Any ideas, i did think about the menopause, but as a male, think i have that covered.


----------



## Michael7 (Jan 22, 2015)

Thanks for this question Megga, it is a subject that I must admit is embarrasing me as it is every night. I will be following the answers from others with a great deal of interest!

Michael


----------



## KookyCat (Jan 22, 2015)

I get night sweats when I go hypo, but then it took me ages to work out what was going in because all my medics told me I must be going high over night and that's what was causing the sweats.  I noticed that I was quite wired when I woke up with the sweats and my blood sugar looked quite normal in he high five range so started monitoring the time it was happening and then set an alarm an hour before the golden time and sure enough I caught the hypo I was always in the low three high two range when I tested.  I don't wake when hypo and my liver seems quite conservative in pushing out glucose, but everyone reacts differently.  I altered the time and dose of my basal and it rarely happens now but does occassionally if my rapid is at fault.  I had to fight my corner quite a bit with that one because the general wisdom is that you're going hypo over night you will wake up high, my body refuses to follow those rules though


----------



## Michael7 (Jan 22, 2015)

just looking at the two respondents, is it usually only type 1 people that get the night sweats and therefore my ones must be caused by something else?


----------



## Copepod (Jan 22, 2015)

It might not be diabetes related.

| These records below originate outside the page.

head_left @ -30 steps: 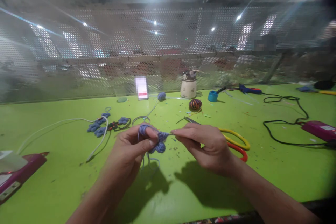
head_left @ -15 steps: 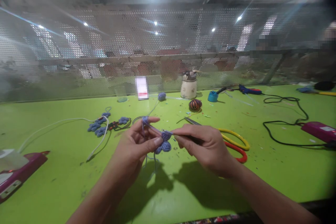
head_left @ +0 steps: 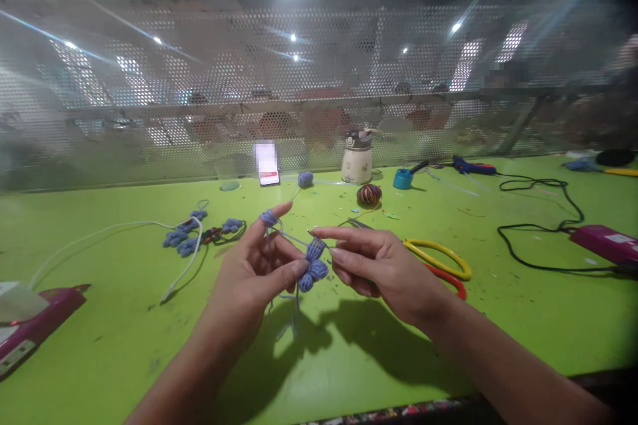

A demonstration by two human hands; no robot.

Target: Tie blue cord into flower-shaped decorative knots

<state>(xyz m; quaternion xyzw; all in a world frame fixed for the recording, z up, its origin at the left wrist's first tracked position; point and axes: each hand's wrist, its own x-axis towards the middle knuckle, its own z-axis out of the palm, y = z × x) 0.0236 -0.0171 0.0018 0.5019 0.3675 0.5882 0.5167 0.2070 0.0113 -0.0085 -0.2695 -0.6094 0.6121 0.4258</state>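
Note:
My left hand (head_left: 252, 275) pinches a small blue-purple crocheted flower (head_left: 315, 270) between thumb and fingers. Yarn (head_left: 270, 218) is wound round its raised index finger, and loose tails dangle below the flower. Close against the flower's upper right side, my right hand (head_left: 391, 269) is closed on a thin crochet hook (head_left: 310, 232), most of which is hidden by the fingers. Its index finger stretches along the hook towards the tip, above the top petal. Behind the hands lies a ball of matching yarn (head_left: 306, 179), with a strand running towards my left hand.
Scissors (head_left: 438, 257) with yellow and red handles lie beside my right hand. Finished crocheted flowers (head_left: 187, 239) and a white cable (head_left: 119, 228) are at left. Farther back stand a phone (head_left: 268, 166), a bottle (head_left: 357, 163), multicoloured yarn (head_left: 369, 194) and a blue pot (head_left: 403, 178). Power strips (head_left: 605, 244) flank both sides.
My right index finger has straightened forward over the hook, towards its tip. The flower has turned slightly, showing its petals more openly, and my left index finger has risen a little.

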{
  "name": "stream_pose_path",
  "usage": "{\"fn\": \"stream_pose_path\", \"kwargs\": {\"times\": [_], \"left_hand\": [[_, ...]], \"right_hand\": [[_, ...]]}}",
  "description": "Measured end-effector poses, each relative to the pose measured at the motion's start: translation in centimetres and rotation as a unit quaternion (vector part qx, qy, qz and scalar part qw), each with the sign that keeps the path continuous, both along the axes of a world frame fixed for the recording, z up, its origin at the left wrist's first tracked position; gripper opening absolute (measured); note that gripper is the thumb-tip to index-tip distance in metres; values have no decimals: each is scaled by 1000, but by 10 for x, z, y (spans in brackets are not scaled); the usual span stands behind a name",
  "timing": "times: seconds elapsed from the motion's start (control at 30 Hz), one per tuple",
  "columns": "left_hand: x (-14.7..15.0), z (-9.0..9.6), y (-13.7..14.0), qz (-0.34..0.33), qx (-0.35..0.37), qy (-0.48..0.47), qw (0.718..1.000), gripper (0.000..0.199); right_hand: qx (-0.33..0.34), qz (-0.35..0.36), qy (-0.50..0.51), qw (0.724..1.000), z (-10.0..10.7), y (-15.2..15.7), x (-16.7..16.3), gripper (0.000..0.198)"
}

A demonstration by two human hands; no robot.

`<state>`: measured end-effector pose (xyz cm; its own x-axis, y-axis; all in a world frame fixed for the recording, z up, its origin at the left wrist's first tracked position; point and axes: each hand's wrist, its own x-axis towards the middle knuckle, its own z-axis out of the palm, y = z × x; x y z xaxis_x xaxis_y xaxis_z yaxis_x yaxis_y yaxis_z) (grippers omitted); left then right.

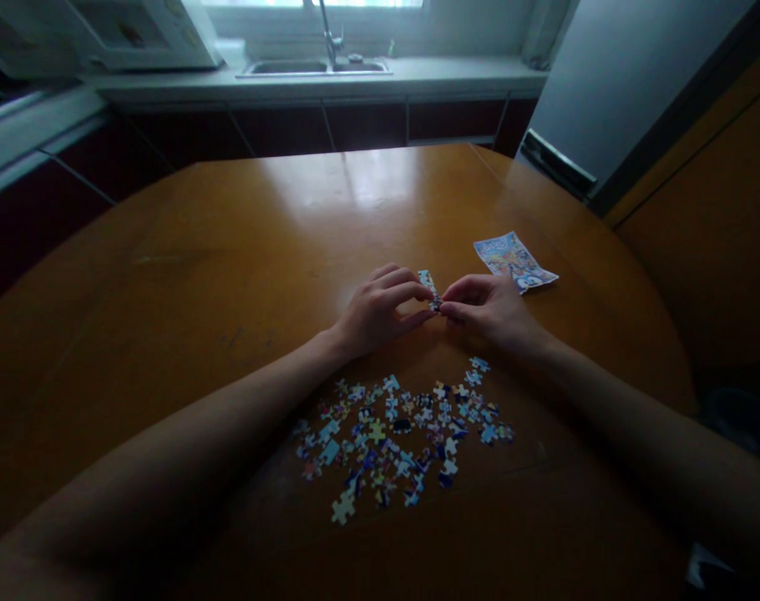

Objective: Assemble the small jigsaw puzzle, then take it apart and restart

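Note:
A narrow strip of joined jigsaw pieces (425, 279) lies on the wooden table between my two hands. My left hand (380, 307) curves in from the left, with thumb and fingertips closed on the strip's near end. From the right, my right hand (493, 310) pinches a small jigsaw piece (438, 306) against that same end. The fingertips partly cover both, so I cannot tell whether the piece is locked in. Closer to me, many loose jigsaw pieces (377, 431) lie scattered, several face up in blue, yellow and purple.
A colourful picture sheet (516, 259) with creased edges lies just beyond my right hand. The round-cornered table (230, 250) spreads around everything. Behind it are a counter with a sink (292, 68), a white microwave (135, 33) and a grey fridge (630, 75).

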<state>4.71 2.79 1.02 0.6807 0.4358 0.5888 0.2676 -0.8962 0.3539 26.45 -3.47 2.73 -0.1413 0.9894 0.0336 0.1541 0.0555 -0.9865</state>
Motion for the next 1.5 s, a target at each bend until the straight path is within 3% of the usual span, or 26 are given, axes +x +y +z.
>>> {"fn": "stream_pose_path", "kwargs": {"times": [0.17,0.37,0.53,0.7,0.9,1.03,1.5], "left_hand": [[0,2,-2,-10,-8,-13,1000,10],[-1,-1,-1,-15,-8,-26,1000,7],[-1,0,-1,-9,-23,-20,1000,9],[0,3,-3,-19,-36,-14,999,9],[1,-5,1,14,-45,14,999,15],[-1,-9,3,0,-54,47,997,24],[0,-9,3,-43,-50,64,996,27]], "right_hand": [[14,11,-6,1000,-2,-1,0,34],[174,35,-101,979,-3,-2,13,16],[231,80,-169,955,-1,-4,11,5],[235,97,-192,948,-1,0,16,5],[209,87,-238,945,-4,7,29,9],[224,113,-258,933,-10,8,27,11],[289,138,-299,899,-20,11,27,21]]}}
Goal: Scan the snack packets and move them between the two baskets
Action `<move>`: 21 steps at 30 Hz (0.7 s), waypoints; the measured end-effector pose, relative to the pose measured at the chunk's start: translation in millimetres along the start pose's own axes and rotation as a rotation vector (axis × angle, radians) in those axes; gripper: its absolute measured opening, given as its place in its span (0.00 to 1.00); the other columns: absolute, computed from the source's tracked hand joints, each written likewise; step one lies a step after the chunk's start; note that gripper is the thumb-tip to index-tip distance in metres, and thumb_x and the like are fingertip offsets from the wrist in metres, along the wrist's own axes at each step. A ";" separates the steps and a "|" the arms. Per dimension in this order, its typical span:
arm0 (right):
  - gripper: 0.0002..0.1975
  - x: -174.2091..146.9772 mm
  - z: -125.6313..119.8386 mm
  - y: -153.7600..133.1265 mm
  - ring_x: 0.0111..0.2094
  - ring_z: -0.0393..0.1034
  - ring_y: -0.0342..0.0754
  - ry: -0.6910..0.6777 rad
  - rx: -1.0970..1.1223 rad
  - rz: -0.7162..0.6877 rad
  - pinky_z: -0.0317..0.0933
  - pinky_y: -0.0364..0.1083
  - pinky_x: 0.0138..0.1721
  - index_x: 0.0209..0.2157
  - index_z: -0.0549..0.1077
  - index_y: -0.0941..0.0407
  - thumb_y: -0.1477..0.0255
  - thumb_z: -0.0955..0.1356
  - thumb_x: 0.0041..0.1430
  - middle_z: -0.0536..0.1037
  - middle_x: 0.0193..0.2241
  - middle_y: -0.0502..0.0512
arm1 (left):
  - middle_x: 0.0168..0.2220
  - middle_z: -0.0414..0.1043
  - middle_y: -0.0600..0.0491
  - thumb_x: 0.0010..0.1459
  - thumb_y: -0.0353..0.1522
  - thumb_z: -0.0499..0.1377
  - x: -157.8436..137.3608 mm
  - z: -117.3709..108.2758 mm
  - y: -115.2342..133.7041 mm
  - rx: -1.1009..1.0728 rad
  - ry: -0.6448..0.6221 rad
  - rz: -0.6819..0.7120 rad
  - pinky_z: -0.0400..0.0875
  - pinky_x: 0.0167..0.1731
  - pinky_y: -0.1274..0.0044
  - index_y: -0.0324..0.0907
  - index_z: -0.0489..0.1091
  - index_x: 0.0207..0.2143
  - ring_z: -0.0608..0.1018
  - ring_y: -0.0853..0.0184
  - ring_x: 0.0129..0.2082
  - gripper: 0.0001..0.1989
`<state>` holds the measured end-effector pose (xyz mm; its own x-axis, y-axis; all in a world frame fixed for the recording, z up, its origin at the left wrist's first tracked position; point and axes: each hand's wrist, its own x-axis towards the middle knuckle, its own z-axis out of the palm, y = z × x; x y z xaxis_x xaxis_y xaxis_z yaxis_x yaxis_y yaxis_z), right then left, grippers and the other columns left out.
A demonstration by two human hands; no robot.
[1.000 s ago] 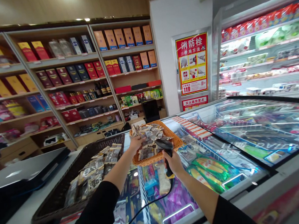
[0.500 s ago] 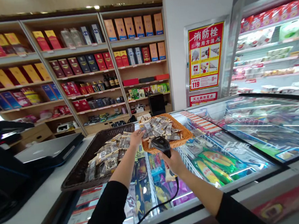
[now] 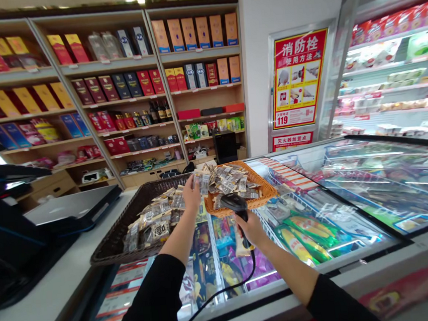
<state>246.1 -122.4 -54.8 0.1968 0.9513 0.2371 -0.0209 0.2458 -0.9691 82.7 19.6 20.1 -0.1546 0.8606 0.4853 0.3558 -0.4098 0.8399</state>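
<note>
My left hand (image 3: 191, 195) is closed on a small clear snack packet (image 3: 202, 181), held up at the left rim of the orange wicker basket (image 3: 267, 190). More such packets (image 3: 230, 178) fill that basket. A black barcode scanner (image 3: 234, 202) is gripped in my right hand (image 3: 252, 227), its head in front of the basket and its cable (image 3: 243, 282) trailing down to the left. Left of my left hand lies a dark brown wicker basket (image 3: 114, 236) with many similar packets (image 3: 159, 220). A pale packet (image 3: 241, 245) shows just under my right hand; whether I hold it is unclear.
Both baskets rest on a glass-topped chest freezer (image 3: 341, 239) with bagged frozen goods inside. A counter (image 3: 49, 290) with a flat grey-topped device (image 3: 74, 207) stands at left. Shelves of boxes (image 3: 117, 86) and a red fire-hydrant sign (image 3: 300, 78) are behind; a lit fridge (image 3: 394, 75) is right.
My left hand has risen slightly and drawn left from the orange basket with the packet. My right hand holds the scanner in nearly the same place. The view has shifted a little.
</note>
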 end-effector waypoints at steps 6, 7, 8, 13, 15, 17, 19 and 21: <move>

Perhaps some other hormone is responsible. In males, changes to prostate gland, for example. If it's causing you bother, then worth asking GP, who can ask the appropriate questions.


----------



## Northerner (Jan 22, 2015)

When we sleep our blood sugar naturally fall to their lowest levels as the liver slows production of glucose. This normally happens around 2-3 am. Possibly, as a recently diagnosed T2 Michael, you are getting low blood sugar symptoms because your levels are now lower than you are accustomed to. If this is the case then hopefully this will settle in time. However, as Copepod says, there may be other reasons and if you are concerned then see your GP 

Personally, I have always generated a lot of heat as the night progresses (I won't say the inevitable 'I'm hot in bed'! ), long before diabetes.


----------



## megga (Jan 22, 2015)

Spoke to my GP last time this happened, and he just put it down to hypo's in the night. This is when I could do with a CGM.
Thing is it doesn't happen every night, saying that I should probably start keeping a diary.


----------



## Pinktoes (Jan 22, 2015)

When my husband was early 50's he had hot flushes, and suprisingly, when he asked the DR. he said its male menopause, hormones do this to men, but just not on the same scale as us ladies...he's 56 now and doesnt get them hardly at all, so dont rule out the old hormones


----------



## KookyCat (Jan 22, 2015)

They tested my hormone levels and thyroid and just about everything else they could think of before they'd believe me and my trusty meter there are a number of things that can cause night sweats so best to be safe.


----------



## Andy HB (Jan 22, 2015)

What I am about to say is not a diagnosis. I am just relaying what happened to me.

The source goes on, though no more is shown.